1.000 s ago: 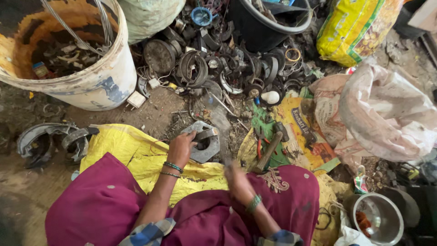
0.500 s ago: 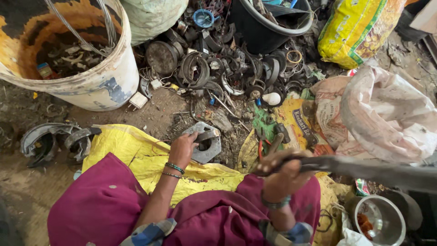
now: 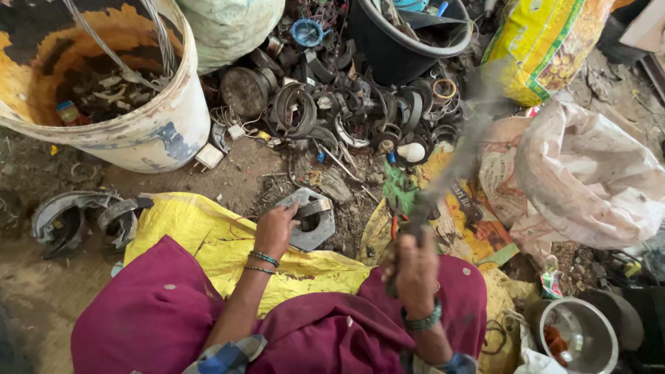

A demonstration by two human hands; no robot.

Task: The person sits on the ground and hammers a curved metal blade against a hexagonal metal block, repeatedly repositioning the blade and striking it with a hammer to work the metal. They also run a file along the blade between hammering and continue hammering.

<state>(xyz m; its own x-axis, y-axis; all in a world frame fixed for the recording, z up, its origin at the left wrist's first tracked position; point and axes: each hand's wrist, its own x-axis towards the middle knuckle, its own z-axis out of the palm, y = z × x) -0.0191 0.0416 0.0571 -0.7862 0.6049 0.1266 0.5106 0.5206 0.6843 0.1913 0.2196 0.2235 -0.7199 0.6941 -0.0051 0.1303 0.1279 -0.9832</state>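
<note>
My left hand (image 3: 276, 230) holds a flat grey metal part (image 3: 310, 216) with a round hole, resting on the dirt at the edge of a yellow sack (image 3: 208, 239). My right hand (image 3: 414, 269) is closed around a long dark metal bar (image 3: 450, 163), blurred with motion, that points up and away over the scrap pile. Magenta cloth (image 3: 166, 312) covers my knees below both hands.
A heap of dark metal rings and scrap (image 3: 346, 111) lies ahead. A large stained white bucket (image 3: 138, 131) stands at the left, a black tub (image 3: 409, 41) at the back, sacks (image 3: 589, 173) at the right, a steel bowl (image 3: 578, 336) at lower right.
My right hand has swung the long bar from lying out to the right to pointing upward ahead. My left hand has stayed on the grey part.
</note>
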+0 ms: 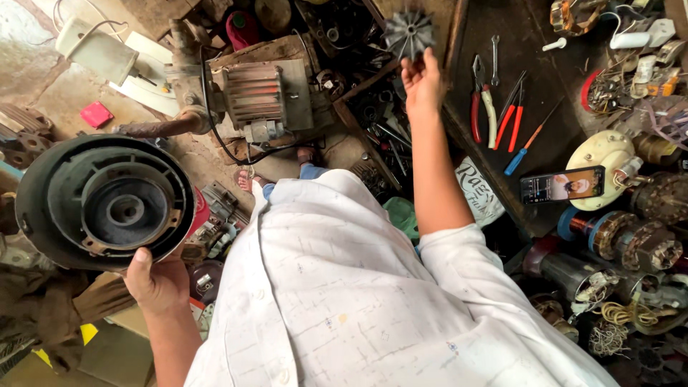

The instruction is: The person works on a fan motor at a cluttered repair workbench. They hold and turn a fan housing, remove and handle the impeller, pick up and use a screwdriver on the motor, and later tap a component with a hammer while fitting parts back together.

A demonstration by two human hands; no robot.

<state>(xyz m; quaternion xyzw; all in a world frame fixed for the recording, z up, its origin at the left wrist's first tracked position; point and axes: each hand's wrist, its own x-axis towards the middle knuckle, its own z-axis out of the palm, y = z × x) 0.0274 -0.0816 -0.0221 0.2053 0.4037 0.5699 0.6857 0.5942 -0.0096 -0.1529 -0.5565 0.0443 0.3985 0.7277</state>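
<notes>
My left hand (pixel 154 283) grips the lower rim of a large round black motor end cover (pixel 107 201), held up at the left with its hollow inner face and central hub toward me. My right hand (pixel 423 82) is stretched out ahead, fingertips at the lower edge of a grey finned fan wheel (pixel 408 32) lying among metal parts. Whether the fingers hold the fan or only touch it is unclear. My white shirt fills the lower middle.
An electric motor with a rusty pipe (pixel 254 97) sits on the floor ahead. On a dark bench (pixel 545 86) to the right lie pliers (pixel 481 107), screwdrivers (pixel 512 118) and a phone (pixel 561 186). Wound coils and motor parts (pixel 631 240) crowd the right side.
</notes>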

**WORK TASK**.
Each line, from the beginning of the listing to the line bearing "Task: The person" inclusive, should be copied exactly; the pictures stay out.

**RESULT FOR THIS TASK**.
1.000 s ago: 
0.500 s ago: 
now: 

A demonstration by two human hands; no robot.

Task: The person sits on the ground and hammers a curved metal blade against a hexagonal metal block, repeatedly repositioning the blade and striking it with a hammer to work the metal. They also run a file along the blade between hammering and continue hammering.

The given answer completes the exercise.